Folha de S. Paulo


Baixinho

Quando era pequeno, não imaginava que continuaria pequeno o resto da vida. "Come bastante pra crescer e ficar bem alto", diziam. Comia com a voracidade de quem quer ter um metro e noventa. Perguntava: "Já estou crescendo?". Ainda não estava.

Era o mais baixo dos meus amigos, mas estava comendo tanto que um dia ultrapassaria todos. Minha mãe, talvez percebendo que a única coisa que esse mito estava gerando era obesidade,
confessou: "Gregório, não importa o que aconteça, você nunca vai passar de um metro e setenta".
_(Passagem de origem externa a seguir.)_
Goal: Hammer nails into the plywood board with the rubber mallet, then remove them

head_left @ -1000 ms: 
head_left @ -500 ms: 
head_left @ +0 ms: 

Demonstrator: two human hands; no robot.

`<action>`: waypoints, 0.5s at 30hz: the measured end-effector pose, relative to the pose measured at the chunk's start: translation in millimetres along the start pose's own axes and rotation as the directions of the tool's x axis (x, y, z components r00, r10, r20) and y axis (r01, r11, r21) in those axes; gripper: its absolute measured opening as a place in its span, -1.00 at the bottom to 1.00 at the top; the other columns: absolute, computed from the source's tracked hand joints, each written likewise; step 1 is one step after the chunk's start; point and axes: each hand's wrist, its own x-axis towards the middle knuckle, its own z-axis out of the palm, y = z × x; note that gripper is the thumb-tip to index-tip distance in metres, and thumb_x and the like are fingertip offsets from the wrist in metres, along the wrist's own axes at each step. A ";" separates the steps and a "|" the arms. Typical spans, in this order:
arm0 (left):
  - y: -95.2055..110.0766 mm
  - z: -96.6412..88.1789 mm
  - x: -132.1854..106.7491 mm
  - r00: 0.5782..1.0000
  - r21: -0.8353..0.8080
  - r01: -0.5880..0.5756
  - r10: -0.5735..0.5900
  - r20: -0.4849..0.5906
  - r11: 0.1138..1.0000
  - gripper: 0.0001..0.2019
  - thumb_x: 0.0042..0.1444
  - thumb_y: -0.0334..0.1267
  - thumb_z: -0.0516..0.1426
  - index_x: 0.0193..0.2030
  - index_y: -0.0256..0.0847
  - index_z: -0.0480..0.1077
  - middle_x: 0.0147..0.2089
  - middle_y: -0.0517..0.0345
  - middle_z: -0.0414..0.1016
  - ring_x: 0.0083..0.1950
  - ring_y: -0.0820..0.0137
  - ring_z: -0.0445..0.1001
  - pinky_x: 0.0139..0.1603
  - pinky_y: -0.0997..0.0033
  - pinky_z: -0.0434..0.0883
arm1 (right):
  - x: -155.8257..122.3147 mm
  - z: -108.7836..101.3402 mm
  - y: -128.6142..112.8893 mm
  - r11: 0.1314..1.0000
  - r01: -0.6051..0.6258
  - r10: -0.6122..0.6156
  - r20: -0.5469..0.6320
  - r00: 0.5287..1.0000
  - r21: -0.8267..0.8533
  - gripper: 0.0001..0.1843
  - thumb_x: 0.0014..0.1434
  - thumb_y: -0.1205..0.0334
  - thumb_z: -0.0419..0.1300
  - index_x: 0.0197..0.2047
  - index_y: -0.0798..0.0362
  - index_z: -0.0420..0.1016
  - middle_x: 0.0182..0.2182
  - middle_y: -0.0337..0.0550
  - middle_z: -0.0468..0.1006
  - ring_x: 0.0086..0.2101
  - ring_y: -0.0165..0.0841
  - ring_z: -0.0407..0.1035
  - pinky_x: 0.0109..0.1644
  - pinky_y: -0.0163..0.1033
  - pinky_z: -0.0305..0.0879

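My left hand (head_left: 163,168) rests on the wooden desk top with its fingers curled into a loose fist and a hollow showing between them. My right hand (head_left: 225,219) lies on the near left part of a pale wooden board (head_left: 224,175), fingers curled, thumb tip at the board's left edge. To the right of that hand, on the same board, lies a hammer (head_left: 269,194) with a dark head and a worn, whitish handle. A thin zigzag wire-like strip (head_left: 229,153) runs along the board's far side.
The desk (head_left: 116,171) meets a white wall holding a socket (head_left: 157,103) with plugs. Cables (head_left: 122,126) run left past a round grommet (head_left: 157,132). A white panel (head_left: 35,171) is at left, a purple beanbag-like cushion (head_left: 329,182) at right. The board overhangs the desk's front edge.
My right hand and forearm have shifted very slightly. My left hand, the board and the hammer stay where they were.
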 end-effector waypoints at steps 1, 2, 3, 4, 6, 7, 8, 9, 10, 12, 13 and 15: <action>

Não importa o que aconteça. Eu estava amaldiçoado. Carregava nas costas o peso do futuro. Chorei por horas, talvez dias, embora possam ter sido só alguns minutos. Queria ser goleiro da Holanda ou detetive da Scotland Yard, profissões de gente alta.

"Talvez eu tenha que me contentar com a ginástica olímpica." E chorei mais um pouquinho.

Quando via um baixinho, batia uma tristeza profunda de lembrar do futuro. Era como aquelas propagandas que diziam: não percam, domingo, no 'Faustão'... Não! O domingo vai chegar! E o "Faustão" também! A vida é melhor sem saber disso.

Até que cresci -não muito, mas cresci. Estacionei no 1,69 m, com sensação térmica de 1,70 m -o cabelo despenteado ajuda a chegar lá e até hoje checo se a maturidade não me rendeu algum centímetro a mais.

Os amigos desfavorecidos verticalmente me ajudam a superar. Antonio Prata tem, na ponta da língua, uma lista de baixinhos ilustres, que vão de Millôr Fernandes a Bono Vox, passando por Woody Allen, Al Pacino e, claro, Romário, antena da raça baixinha.

Isso conforta. Os baixinhos engrandecem a causa. A não ser pelo Bono Vox, que envergonha a classe e usa salto embutido. Tudo tem limites. Às vezes gosto de alguém sem saber por que, e depois percebo: é
baixinho. Quando vejo um de nós, aceno com a cabeça como quem diz: estamos juntos.

Odiamos shows em pé. Ainda comemos como quem um dia quis crescer. Nunca vamos ser goleiros ou detetives da Scotland Yard. Mas nos resta a simplicidade de quem olha o mundo de baixo pra cima, além do conforto em cadeiras da classe econômica -e da propensão para a ginástica olímpica.